Inilah yang menjadi acuan saya ketika mendidik. Perlu pertimbangan berulang kali ketika harus memberikan punishment. Pentingkah? Namun setelah beberapa tahun mengajar sepertinya punishment penting juga!
Tahun 2010, saya membuat bintang prestasi di kelas. Bintang prestasi ini terdiri dari tiga warna, hijau, kuning, dan merah. Penilaiannya tidak hanya kognitif saja, tapi juga afektif dan psikomotorik.
Warna hijau untuk anak-anak yang aktif, sopan, berani maju, berani tanya atau menjawab, dan yang dapat nilai di atas 80. Dengan kata lain ini adalah bintang prestasi.
Warna kuning untuk anak yang terlambat, seragam kurang lengkap, buku ketinggalan, dan yang alat tulisnya ketinggalan.
Sedang warna merah untuk yang hari itu mengganggu teman serta yang lupa mengerjakan PR.
Ide punishment bermula dari pertanyaan anak-anak, “Bu, kalau bintang merahnya banyak hukumannya apa? Kalau bintang hijau banyak dapat hadiah? Atau kalau bintang kuningnya banyak bagaimana?
Yang bintang hijaunya banyak jelas bakal dapat reward, karena memang yang bersangkutan berhak menerima hadiah.
Pertanyaan mereka mengingatkan saya pada komitmen dan konsekuensi . ketika kita berbicara tentang sebuah komitmen maka tidak bisa lepas dari yang namanya konsekuensi. Komitmen dan konsekuensi dalam realitanya berjalan secara bersamaan dan saling mendukung satu dengan yang lainnya. Komitmen tanpa konsekuensI seperti mengobral janji tanpa bukti. Konsekuensi tanpa komitmen seperti halnya menghakimi sesuatu tanpa ada penyebab yang jelas dan pasti.
Kesempatan pertama, saya memberi hadiah mereka buku tulis polos super tebal. Mengapa polos? Ini agar mereka bebas berekspresi. Buku tersebut bisa ditulis lurus, miring, atau pola yang lain, dan tidak hanya bisa ditulisi tapi juga bias digambar. Semacam Enikki kalau di Jepang.
Kesempatan kedua (tahun kedua) saya memberi hadiah buku Kids Reading Journal dari penerbit Mizan. Buku unik ini saya temukan dijual murah di Islamic Book Fair (IBF). Karena tertarik saya langsung pesan ke Mizan beberapa puluh buku.
Apa sih uniknya?
Buku ini dikemas seperti diary, ada foto di bagian depan, ada banyak gambar, halamannya diatur sesuai dengan kesukaan anak dan ratusan stiker bintang imut.

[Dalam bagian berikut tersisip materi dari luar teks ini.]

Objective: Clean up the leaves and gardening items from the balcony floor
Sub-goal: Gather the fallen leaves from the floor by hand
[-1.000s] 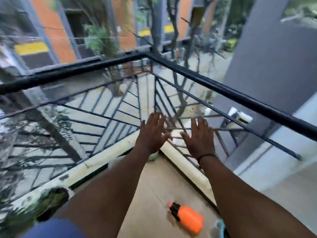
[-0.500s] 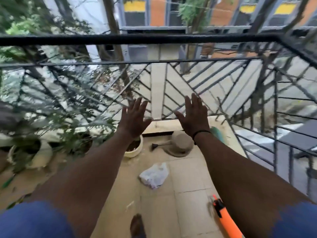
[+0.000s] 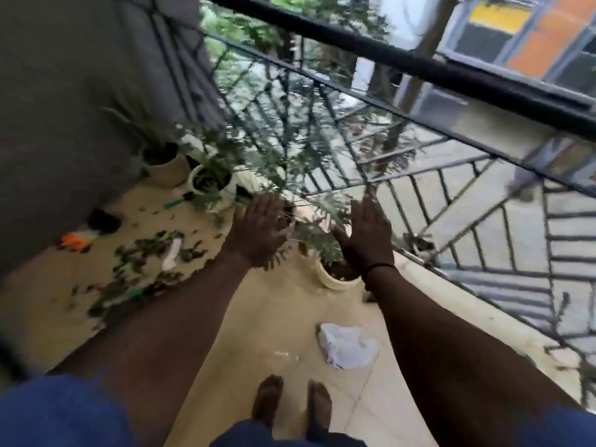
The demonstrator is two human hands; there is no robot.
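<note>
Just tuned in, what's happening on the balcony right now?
A person stands barefoot on the tiled balcony floor, both arms stretched forward. The left hand and right hand are open and hold nothing. Scattered leaves lie to the left, near an orange item by the wall. A white plastic bag lies ahead of the feet, near a cream plant pot. Nothing looks picked up yet.

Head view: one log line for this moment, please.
left hand open, empty | right hand open, empty | leaves scattered on floor | white bag on floor

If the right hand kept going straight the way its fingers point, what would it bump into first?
Probably the black railing: the right hand is open, its fingers aimed up and forward at the bars. Depth is unclear; plant fronds beside it may brush it first.
</note>
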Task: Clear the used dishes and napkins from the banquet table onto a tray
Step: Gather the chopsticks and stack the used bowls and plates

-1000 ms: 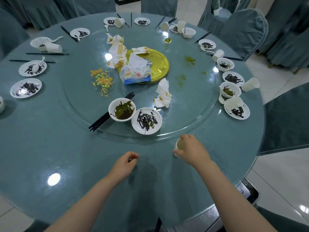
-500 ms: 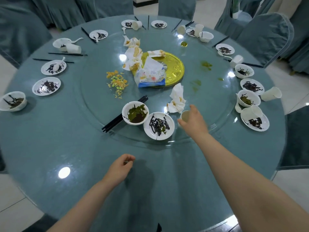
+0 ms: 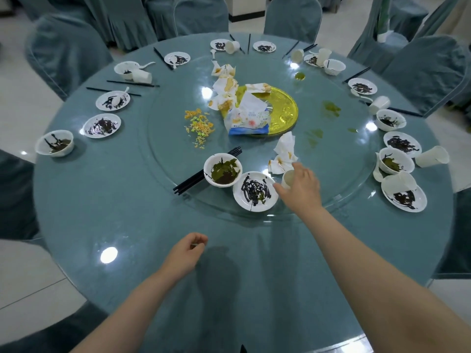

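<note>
right hand (image 3: 300, 186) gripping paper cup (image 3: 288, 178) on glass turntable (image 3: 163, 154), beside smeared plate (image 3: 255, 191), toward worktop (image 3: 102, 212) near edge, left hand (image 3: 186, 253) loosely curled, holding nothing, near edge

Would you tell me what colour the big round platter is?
Shiny gold platter, seen in the head view.
</note>
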`<state>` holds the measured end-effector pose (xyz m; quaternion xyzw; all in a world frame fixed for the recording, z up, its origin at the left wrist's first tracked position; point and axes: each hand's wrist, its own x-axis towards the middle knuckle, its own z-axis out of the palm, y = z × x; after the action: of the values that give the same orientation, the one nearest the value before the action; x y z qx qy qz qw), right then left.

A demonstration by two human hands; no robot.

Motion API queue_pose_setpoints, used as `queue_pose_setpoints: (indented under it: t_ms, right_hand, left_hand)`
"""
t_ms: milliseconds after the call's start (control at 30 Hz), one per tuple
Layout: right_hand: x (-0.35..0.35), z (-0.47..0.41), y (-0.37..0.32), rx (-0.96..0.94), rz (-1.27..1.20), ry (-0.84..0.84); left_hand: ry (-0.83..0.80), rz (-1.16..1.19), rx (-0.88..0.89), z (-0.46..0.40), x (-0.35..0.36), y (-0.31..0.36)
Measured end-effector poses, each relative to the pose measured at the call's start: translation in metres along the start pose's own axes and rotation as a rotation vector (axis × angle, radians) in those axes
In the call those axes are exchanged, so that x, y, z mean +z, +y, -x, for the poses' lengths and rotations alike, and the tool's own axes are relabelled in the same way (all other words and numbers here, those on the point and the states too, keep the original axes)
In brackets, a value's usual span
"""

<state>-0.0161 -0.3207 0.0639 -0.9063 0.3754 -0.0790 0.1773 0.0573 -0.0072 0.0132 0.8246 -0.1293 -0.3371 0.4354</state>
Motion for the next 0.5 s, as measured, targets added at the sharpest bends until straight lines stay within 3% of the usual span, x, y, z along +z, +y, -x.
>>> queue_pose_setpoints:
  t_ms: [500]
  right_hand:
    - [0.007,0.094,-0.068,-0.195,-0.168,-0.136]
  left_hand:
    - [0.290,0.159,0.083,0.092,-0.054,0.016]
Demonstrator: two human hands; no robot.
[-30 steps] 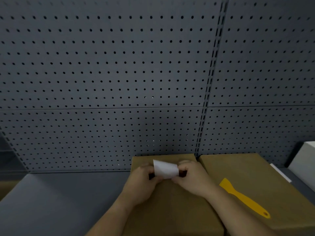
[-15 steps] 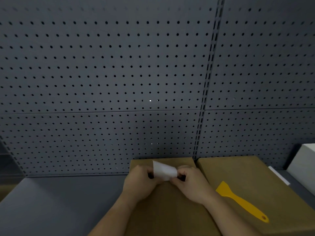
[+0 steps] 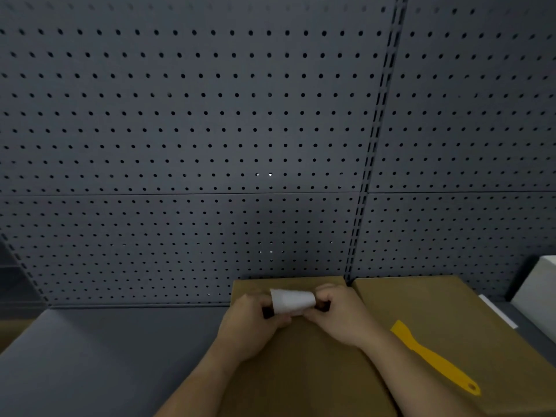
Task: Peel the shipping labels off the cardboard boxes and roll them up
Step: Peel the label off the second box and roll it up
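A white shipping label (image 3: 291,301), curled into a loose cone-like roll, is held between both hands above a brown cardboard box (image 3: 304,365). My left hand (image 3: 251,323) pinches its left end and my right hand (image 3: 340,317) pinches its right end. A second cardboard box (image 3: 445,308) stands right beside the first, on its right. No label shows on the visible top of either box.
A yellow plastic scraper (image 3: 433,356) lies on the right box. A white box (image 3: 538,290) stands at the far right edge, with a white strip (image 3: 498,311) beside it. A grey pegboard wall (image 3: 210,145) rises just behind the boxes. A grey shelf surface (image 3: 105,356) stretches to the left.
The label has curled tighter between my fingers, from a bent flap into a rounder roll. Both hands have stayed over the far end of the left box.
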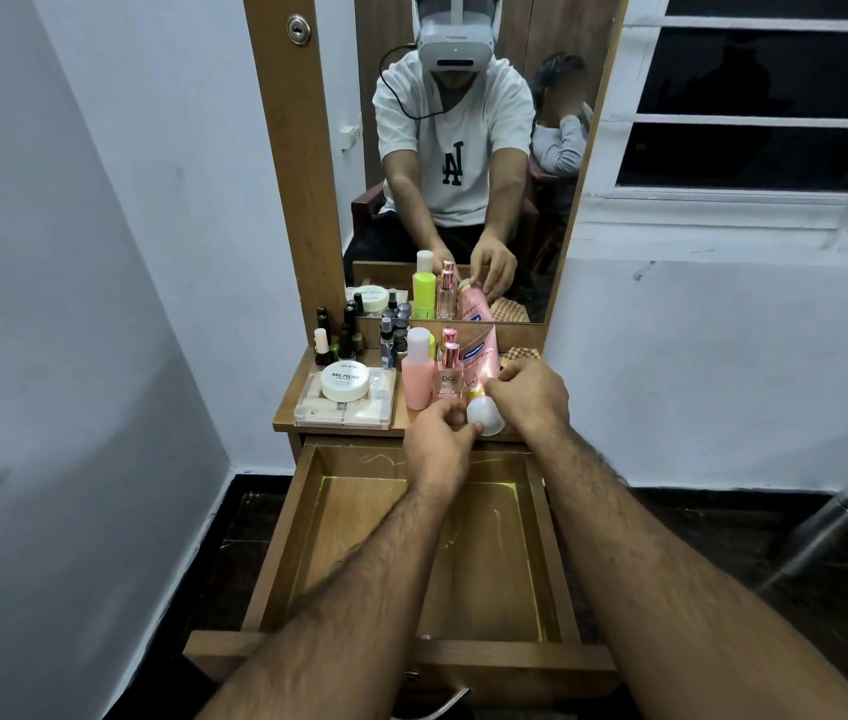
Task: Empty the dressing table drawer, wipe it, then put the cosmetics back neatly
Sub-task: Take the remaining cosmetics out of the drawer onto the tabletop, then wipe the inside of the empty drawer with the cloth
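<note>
The wooden drawer (pixel 307 511) is pulled out below me with nothing in it. Cosmetics stand on the dressing table top (pixel 286 415). A pink lotion tube (pixel 481 363) with a white cap (pixel 484 415) leans toward me at the table's front edge. My left hand (pixel 437 441) pinches the cap end from the left, and my right hand (pixel 531 394) grips the tube from the right. Beside them stand a pink bottle (pixel 418 376) and a clear perfume bottle (pixel 448 379).
A clear box (pixel 343 407) with a white nail polish remover jar (pixel 345 380) on it sits at front left. Several small nail polish bottles (pixel 333 337) line the back by the mirror (pixel 463 148). A checked cloth (pixel 518 354) lies at the back right. White walls flank the table.
</note>
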Available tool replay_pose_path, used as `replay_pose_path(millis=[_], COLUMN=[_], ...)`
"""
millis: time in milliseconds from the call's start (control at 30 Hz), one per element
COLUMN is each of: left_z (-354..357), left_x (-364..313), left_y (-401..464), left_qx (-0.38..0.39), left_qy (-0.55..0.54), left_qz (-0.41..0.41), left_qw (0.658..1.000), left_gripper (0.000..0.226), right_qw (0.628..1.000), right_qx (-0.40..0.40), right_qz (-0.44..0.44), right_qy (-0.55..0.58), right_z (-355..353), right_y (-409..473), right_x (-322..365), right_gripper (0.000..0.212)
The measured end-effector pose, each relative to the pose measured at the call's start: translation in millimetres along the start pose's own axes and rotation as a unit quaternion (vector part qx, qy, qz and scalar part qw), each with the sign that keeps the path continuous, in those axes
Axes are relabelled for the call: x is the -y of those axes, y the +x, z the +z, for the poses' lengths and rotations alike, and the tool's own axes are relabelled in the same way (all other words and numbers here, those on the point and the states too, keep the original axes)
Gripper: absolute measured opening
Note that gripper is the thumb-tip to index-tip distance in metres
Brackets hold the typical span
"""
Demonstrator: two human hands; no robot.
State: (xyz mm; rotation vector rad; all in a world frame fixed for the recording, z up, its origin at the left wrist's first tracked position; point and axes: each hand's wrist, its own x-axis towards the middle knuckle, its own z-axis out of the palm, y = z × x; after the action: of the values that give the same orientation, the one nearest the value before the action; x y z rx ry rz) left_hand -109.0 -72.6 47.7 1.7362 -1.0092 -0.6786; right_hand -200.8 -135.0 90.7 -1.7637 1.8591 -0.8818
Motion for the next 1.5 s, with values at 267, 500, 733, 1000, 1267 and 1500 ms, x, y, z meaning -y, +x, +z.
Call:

Cuman buka diary untuk pengalaman sehari-hari, melainkan buku apa saja yang dah dibaca? Ceritanya bagaimana? Menurut kamu tuh buku ranking berapa (dengan cara membubuhi stiker yang disediakan)? Bacanya tanggal berapa? Selesai baca tanggal? Buku apa yang bisa direkomendasikan ke teman? Mengapa kamu merekomendasikan buku itu?
Bagi saya buku ini sangat dan sangat kreatif. Siswa tidak hanya membaca tapi juga berbagi isi dari bacaan yang telah dibaca. Efeknya, hampir 90% siswa kecanduan baca. Bahkan kami selalu meluangkan waktu satu minggu dua kali untuk berkunjung ke perpustakaan kota.
Intinya hadiahpun berupa tugas terselubung. Hehehe…
Ini untuk bintang hijau, bintang kuning bagaimana?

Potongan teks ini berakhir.